WORK TO COMPLETE >>
Among the lines of the listing below, retype exactly those from the one containing "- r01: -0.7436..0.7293" through the one containing "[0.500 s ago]", both included. Do not include pictures.

EXCERPTED RECORDS >>
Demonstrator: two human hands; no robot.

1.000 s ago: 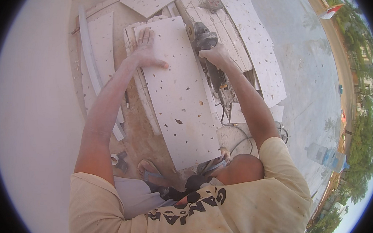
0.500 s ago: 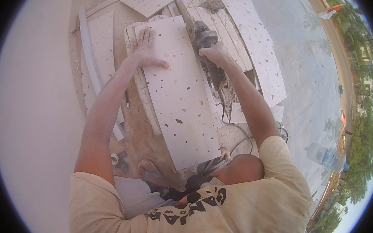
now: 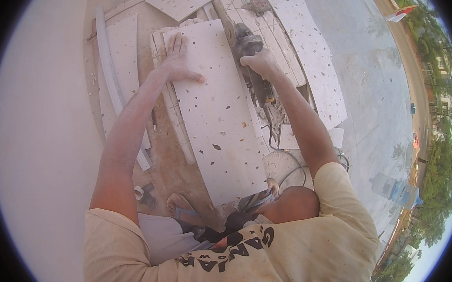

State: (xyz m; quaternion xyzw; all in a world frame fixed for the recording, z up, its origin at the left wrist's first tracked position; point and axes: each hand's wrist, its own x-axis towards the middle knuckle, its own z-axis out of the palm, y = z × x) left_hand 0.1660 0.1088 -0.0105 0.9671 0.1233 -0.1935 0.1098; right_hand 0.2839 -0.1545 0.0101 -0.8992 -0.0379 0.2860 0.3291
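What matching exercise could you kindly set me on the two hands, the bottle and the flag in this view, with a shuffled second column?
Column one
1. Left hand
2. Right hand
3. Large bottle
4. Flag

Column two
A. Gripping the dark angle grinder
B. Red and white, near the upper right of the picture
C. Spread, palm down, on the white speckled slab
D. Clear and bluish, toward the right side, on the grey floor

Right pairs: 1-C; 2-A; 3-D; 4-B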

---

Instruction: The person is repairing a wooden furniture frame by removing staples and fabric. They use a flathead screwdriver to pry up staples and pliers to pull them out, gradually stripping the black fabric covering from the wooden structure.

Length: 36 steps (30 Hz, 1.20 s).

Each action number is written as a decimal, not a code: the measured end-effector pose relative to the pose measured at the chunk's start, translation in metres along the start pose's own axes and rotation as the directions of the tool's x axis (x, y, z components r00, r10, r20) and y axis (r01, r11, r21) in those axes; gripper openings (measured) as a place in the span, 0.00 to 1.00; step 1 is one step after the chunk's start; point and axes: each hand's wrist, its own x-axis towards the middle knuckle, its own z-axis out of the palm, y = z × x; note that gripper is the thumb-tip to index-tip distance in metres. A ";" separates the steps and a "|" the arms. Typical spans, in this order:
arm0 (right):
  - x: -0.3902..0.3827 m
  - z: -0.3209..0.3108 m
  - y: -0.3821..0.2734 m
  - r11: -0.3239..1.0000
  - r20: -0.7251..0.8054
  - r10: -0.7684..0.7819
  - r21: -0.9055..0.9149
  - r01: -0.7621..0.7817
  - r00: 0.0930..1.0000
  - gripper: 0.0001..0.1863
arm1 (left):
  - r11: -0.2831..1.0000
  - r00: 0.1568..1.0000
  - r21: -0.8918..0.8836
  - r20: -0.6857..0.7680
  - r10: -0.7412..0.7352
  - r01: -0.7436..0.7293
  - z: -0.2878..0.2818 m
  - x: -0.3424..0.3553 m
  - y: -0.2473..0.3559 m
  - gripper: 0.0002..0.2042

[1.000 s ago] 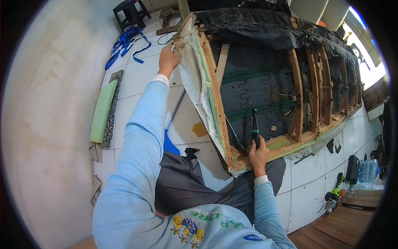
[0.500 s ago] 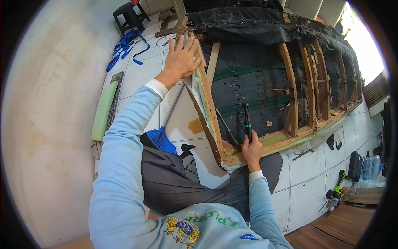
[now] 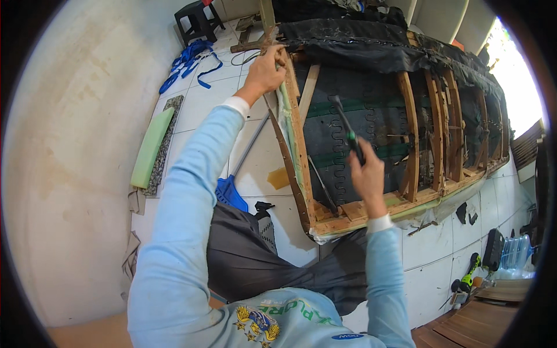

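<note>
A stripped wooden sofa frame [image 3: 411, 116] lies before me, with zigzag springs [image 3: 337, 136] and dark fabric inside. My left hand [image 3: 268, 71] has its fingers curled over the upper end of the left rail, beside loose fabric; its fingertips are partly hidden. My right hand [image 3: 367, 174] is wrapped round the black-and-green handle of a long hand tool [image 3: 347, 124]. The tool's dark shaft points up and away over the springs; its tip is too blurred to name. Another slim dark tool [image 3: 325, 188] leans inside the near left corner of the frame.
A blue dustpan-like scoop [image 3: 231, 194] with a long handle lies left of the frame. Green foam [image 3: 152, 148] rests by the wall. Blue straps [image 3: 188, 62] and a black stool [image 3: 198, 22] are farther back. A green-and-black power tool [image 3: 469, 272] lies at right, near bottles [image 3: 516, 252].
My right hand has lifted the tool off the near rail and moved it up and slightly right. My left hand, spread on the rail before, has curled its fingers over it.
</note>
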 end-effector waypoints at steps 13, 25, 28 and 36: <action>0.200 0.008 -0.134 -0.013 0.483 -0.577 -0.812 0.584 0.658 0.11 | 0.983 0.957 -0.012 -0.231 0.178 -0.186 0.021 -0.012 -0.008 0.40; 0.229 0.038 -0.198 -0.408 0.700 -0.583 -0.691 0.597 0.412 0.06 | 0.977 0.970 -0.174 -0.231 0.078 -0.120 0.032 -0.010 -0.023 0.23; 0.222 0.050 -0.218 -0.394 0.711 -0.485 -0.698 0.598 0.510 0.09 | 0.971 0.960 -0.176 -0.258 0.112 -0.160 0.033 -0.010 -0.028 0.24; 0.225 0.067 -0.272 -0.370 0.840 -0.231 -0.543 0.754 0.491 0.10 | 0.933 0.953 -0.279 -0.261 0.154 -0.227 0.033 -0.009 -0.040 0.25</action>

RESPONSE TO THIS EXERCISE >>
  - r01: -0.7436..0.7293
  - z: -0.2878..0.2818 m
  - x: -0.3424..0.3553 m
  - y: -0.2473..0.3559 m
  - gripper: 0.0002..0.2042

[1.000 s ago] 
[0.500 s ago] 

The work on this exercise is now complete.